» **Exercise objective**: Each line of the material that mentions the word "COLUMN" is to be copied.

[Opening Recorded information section]

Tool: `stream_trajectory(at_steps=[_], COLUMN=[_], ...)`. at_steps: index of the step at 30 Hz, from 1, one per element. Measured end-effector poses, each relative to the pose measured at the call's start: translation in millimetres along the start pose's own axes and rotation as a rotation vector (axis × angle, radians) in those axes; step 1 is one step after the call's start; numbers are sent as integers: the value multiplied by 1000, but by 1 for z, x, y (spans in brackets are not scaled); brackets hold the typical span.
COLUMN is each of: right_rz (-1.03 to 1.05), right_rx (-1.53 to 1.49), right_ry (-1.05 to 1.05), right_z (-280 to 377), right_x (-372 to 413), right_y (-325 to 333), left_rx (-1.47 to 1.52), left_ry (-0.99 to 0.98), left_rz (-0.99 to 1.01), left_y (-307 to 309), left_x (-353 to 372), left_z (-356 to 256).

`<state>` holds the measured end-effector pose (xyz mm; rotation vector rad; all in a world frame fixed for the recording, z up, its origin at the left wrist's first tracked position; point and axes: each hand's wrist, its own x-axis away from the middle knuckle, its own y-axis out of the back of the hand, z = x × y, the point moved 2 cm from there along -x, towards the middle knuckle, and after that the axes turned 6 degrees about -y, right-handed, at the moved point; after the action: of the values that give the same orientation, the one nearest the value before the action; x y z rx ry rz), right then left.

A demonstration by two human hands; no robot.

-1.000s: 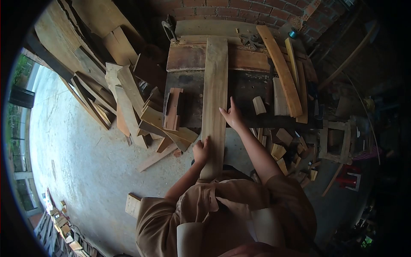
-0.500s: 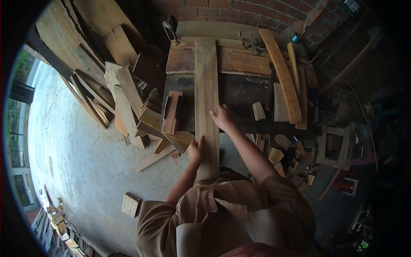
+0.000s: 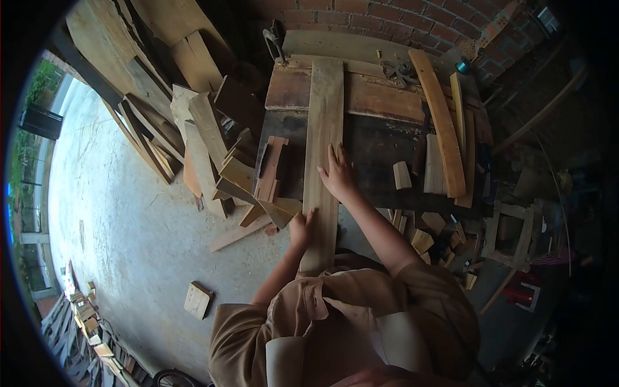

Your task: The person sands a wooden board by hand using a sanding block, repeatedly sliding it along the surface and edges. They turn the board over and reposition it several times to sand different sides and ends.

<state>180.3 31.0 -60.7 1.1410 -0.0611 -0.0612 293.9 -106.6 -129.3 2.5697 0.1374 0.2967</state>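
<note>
A long, pale wooden board (image 3: 325, 109) lies lengthwise over the dark workbench (image 3: 380, 151), its near end against my torso. My left hand (image 3: 302, 229) grips the board's left edge near that end, thumb on top and fingers hidden at the side. Farther up, my right hand (image 3: 338, 173) rests on the face of the board by its right edge, fingers spread and pointing away from me. A reddish grooved wood piece (image 3: 271, 169) is left of the board, and a small wood block (image 3: 402, 175) sits right of it.
A curved plank (image 3: 438, 122) lies on the bench's right side. At the back left stands a metal clamp (image 3: 274, 42). Boards (image 3: 206, 129) lean at the left, offcuts (image 3: 422, 240) lie below the bench, and one block (image 3: 197, 300) is on the floor.
My right hand has moved from the board's right edge onto its face, with the fingers now spread. The view has shifted, so the bench and board appear farther right. My left hand keeps its hold.
</note>
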Motion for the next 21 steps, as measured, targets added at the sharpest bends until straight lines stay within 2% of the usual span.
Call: stream_trajectory(at_steps=[10, 14, 16, 18, 21], right_rz=[63, 2, 1, -149, -142], right_rx=[101, 129, 132, 47, 8], right_ry=[47, 48, 27, 155, 183], right_z=[-4, -3, -8, -15, -21], right_x=[-7, -5, -8, -10, -11], right_y=[-7, -12, -22, -32, -33], left_rx=[30, 0, -26, -18, -20], left_ry=[-23, 6, -72, -24, 21], left_rz=[-24, 26, 12, 32, 45], left_y=[4, 2, -3, -1, -2], left_x=[-1, -3, -4, -4, -3], left_z=[-4, 2, 4, -2, -4])
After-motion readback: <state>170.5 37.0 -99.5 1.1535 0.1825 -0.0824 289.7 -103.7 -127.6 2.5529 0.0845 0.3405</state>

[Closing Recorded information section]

» **Expected answer**:
Tool: `stream_trajectory(at_steps=[_], COLUMN=[_], ...)`. at_steps: index of the step at 30 Hz, from 1, one per element. Measured end-effector poses, each relative to the pose measured at the call's start: translation in millimetres along the start pose's own axes and rotation as a rotation vector (axis × angle, radians) in those axes; step 1 is one step after the call's start; numbers are sent as integers: the value multiplied by 1000, but by 1 for z, x, y (spans in brackets are not scaled); brackets hold the typical span.
COLUMN is each of: right_rz (-1.03 to 1.05), right_rx (-1.53 to 1.49), right_ry (-1.05 to 1.05), right_z (-280 to 377), right_x (-372 to 413), right_y (-325 to 333), left_rx (-1.47 to 1.52), left_ry (-0.99 to 0.98), left_rz (-0.99 to 1.01), left_y (-307 to 309), left_x (-353 to 372), left_z (-356 to 256).

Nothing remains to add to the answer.